Task to carry out - Line count for the string "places" in the records below: report that figure and nothing else.

[Opening Records to use section]

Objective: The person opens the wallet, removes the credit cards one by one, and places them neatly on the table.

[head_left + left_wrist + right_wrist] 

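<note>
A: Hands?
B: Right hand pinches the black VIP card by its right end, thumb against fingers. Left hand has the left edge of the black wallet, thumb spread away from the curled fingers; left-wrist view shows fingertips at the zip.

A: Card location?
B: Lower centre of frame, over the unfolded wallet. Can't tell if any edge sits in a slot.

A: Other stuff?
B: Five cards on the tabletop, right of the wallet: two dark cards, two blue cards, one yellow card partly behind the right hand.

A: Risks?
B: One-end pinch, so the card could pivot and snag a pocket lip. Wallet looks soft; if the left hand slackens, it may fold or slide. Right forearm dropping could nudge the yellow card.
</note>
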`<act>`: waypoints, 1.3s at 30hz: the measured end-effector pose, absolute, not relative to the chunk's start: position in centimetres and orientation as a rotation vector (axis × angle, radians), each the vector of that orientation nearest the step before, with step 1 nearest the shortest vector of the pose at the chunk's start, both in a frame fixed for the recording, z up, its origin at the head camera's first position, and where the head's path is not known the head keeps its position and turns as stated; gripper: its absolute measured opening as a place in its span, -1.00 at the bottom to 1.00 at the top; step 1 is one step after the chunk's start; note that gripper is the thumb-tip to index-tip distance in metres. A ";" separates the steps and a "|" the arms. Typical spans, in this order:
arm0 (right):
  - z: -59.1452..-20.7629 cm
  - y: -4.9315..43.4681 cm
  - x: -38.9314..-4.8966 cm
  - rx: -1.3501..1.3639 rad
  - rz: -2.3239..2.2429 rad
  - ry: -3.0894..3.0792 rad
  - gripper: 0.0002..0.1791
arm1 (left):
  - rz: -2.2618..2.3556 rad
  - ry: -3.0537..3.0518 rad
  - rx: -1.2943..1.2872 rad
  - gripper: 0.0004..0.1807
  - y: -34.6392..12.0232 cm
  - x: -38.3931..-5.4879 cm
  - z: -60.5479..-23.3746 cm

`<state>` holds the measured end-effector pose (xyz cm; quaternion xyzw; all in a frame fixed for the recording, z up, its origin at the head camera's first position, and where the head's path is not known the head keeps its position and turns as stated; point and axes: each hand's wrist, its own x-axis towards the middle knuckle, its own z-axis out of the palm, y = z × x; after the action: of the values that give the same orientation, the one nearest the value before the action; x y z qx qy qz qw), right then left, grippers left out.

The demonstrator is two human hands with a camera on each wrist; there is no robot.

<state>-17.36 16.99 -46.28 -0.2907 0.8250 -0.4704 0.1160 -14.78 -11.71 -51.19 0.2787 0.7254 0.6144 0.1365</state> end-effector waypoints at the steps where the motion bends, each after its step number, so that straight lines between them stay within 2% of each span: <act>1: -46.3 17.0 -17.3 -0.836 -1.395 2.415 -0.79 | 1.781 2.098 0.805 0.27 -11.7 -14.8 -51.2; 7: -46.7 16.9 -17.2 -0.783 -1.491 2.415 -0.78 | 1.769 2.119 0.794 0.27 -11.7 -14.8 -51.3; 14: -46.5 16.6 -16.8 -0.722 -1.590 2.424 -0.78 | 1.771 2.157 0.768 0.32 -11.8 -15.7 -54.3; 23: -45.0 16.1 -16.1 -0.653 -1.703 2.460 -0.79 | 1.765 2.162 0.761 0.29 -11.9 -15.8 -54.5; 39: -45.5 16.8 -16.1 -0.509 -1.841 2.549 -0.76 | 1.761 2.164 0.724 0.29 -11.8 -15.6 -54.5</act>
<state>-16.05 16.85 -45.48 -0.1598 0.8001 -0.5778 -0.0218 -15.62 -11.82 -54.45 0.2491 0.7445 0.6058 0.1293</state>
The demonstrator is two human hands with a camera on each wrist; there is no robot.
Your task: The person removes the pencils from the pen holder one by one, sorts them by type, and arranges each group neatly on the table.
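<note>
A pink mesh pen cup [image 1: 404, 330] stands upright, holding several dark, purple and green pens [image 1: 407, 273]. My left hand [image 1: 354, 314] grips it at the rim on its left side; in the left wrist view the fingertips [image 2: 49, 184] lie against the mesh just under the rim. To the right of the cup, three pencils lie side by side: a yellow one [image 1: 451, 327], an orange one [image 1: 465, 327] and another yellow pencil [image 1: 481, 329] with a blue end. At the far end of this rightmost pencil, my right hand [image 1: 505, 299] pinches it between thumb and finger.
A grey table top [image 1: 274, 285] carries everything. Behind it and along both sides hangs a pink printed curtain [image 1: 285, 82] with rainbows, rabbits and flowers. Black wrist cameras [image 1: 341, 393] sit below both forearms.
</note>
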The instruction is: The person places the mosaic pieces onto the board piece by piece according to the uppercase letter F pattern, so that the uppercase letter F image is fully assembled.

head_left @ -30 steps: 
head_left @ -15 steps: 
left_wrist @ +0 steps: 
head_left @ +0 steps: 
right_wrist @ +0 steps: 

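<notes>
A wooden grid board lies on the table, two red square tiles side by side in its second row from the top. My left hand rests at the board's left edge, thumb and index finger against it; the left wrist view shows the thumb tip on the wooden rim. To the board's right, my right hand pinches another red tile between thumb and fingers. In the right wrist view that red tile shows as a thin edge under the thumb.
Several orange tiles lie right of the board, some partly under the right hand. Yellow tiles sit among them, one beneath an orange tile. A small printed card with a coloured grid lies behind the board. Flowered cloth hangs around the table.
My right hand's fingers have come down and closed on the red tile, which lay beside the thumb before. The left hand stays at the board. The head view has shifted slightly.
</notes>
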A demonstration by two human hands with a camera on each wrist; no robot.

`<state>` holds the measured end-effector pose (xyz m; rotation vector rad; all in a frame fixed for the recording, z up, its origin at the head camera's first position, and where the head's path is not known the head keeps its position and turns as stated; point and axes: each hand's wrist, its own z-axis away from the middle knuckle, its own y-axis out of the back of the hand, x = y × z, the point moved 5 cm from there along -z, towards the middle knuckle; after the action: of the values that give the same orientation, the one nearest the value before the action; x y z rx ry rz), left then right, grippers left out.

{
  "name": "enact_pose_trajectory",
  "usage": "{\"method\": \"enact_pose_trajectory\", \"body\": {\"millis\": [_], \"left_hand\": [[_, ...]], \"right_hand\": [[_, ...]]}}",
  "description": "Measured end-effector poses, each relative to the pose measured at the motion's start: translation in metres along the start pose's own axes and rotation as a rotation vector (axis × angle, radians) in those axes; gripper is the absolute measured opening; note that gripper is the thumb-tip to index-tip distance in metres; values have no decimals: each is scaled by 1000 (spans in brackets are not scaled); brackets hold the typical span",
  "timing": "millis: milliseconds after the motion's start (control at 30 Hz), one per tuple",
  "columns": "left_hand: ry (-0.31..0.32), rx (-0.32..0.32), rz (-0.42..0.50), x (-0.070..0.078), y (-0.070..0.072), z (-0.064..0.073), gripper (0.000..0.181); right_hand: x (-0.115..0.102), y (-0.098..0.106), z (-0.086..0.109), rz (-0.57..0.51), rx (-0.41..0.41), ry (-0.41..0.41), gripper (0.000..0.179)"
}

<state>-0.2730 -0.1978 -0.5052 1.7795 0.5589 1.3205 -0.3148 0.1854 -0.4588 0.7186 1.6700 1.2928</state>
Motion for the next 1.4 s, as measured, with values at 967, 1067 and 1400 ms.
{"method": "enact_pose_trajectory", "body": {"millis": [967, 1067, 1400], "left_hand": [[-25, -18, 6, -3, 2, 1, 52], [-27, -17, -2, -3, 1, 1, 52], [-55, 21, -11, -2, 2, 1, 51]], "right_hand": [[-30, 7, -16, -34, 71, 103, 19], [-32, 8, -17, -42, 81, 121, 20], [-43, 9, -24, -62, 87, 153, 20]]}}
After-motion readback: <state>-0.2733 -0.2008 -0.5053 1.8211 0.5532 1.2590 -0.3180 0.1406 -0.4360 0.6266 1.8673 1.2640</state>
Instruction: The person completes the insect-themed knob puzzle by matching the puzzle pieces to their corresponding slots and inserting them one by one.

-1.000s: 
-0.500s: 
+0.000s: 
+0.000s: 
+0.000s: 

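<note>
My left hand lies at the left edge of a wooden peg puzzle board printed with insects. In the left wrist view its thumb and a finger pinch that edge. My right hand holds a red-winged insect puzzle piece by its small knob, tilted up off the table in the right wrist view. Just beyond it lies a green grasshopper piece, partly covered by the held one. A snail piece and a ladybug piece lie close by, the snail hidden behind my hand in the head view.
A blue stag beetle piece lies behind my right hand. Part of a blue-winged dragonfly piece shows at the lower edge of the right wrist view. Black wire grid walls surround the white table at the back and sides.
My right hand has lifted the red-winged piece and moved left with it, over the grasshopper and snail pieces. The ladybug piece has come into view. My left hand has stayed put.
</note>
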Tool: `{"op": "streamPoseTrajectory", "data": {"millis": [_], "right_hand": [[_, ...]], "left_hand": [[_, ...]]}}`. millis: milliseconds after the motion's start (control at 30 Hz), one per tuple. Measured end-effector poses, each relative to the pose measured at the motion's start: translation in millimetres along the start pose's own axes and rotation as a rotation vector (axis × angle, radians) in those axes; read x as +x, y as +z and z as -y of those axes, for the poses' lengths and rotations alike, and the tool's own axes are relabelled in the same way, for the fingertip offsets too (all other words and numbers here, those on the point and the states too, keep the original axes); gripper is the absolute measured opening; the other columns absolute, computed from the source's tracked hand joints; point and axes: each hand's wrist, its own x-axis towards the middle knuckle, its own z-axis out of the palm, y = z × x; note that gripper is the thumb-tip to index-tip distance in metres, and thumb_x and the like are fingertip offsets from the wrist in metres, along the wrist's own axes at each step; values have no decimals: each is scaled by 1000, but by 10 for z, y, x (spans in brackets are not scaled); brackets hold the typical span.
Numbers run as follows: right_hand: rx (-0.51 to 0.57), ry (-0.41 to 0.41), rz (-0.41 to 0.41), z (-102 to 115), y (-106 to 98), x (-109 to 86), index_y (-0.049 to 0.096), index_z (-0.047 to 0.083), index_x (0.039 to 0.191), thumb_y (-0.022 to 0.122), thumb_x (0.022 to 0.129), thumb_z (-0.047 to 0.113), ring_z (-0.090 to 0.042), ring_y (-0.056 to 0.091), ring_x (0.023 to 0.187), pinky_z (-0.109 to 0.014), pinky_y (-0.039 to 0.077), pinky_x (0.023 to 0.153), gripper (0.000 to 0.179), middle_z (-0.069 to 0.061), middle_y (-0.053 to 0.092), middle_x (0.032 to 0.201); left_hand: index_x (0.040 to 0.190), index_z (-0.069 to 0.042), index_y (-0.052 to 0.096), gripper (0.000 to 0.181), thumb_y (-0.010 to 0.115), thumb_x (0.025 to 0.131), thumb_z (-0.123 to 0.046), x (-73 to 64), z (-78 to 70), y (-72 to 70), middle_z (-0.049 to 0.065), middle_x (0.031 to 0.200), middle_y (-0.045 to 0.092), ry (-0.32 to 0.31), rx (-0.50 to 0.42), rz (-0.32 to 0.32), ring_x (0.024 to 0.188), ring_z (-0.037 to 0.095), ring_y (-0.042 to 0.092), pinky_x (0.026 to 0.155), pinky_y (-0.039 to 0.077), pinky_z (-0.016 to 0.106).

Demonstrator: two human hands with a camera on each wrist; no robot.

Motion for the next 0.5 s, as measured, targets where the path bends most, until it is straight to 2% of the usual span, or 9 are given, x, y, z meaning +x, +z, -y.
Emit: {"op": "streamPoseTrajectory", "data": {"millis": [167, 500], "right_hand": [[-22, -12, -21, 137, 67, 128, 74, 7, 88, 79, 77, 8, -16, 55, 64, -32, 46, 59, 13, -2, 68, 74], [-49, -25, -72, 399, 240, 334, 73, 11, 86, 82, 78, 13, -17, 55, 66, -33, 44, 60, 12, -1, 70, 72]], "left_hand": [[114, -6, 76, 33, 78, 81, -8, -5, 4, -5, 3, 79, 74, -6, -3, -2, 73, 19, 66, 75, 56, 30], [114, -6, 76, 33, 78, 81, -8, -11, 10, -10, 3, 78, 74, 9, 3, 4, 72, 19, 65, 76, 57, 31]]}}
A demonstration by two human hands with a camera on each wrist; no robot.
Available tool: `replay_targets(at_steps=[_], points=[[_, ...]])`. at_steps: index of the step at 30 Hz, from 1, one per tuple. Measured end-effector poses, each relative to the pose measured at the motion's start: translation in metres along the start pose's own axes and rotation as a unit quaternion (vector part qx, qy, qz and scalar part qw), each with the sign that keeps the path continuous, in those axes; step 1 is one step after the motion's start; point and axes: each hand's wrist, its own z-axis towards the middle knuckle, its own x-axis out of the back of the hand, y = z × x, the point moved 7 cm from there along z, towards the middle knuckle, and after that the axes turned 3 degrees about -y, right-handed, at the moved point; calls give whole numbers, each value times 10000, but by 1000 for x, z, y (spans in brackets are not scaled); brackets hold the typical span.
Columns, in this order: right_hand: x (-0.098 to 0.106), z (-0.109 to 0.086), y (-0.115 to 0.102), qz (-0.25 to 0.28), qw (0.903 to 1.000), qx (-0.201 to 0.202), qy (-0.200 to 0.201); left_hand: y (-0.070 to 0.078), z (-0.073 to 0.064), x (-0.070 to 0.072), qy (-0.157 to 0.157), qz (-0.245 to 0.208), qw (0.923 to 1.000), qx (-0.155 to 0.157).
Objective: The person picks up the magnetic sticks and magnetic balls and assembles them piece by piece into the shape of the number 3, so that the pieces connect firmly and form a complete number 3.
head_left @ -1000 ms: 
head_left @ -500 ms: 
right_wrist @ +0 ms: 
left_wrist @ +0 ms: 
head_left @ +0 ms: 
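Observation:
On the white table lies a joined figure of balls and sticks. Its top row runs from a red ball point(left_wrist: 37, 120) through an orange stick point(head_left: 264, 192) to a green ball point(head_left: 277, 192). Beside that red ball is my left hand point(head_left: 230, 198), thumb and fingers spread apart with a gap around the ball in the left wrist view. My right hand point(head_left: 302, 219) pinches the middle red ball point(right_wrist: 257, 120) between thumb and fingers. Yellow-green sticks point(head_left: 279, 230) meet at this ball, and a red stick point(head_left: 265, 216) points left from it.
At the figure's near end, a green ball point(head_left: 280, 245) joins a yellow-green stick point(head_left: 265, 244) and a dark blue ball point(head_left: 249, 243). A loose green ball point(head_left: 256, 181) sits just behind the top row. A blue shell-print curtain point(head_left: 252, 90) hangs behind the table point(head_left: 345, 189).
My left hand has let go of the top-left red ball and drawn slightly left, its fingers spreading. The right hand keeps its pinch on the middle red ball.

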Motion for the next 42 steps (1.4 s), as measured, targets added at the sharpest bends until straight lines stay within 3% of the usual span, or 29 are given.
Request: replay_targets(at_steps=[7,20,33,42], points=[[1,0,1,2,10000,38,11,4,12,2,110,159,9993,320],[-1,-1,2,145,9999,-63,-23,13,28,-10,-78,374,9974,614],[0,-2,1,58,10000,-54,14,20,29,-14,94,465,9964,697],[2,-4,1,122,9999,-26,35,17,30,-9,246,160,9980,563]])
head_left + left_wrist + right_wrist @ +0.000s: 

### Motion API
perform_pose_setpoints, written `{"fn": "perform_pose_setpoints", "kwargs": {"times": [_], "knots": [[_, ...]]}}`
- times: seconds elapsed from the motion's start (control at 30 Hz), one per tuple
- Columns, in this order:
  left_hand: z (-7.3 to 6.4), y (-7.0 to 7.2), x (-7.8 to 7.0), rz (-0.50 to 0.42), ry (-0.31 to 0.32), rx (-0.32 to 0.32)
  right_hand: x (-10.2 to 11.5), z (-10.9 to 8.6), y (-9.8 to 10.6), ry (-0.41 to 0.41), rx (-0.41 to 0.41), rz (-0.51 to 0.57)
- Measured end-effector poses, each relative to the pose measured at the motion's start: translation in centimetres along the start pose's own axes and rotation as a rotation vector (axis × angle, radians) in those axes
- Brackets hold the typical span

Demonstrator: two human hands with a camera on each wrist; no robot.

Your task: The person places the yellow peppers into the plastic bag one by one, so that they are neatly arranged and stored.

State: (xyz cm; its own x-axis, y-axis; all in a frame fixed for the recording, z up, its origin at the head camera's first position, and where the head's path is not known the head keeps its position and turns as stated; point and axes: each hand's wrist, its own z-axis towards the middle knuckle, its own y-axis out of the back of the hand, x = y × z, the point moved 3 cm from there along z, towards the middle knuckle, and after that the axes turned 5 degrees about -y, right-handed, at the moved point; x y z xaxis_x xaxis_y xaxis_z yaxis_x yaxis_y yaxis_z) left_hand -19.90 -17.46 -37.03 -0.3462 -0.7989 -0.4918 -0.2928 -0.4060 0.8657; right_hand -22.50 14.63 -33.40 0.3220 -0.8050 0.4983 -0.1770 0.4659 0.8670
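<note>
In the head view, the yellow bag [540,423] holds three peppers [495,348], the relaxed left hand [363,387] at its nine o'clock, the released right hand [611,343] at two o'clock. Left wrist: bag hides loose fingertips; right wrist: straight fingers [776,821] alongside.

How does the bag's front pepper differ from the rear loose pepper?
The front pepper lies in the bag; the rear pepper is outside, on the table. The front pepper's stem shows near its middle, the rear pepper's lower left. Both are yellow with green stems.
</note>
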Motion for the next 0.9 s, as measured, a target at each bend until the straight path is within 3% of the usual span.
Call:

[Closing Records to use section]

Exercise answer - 3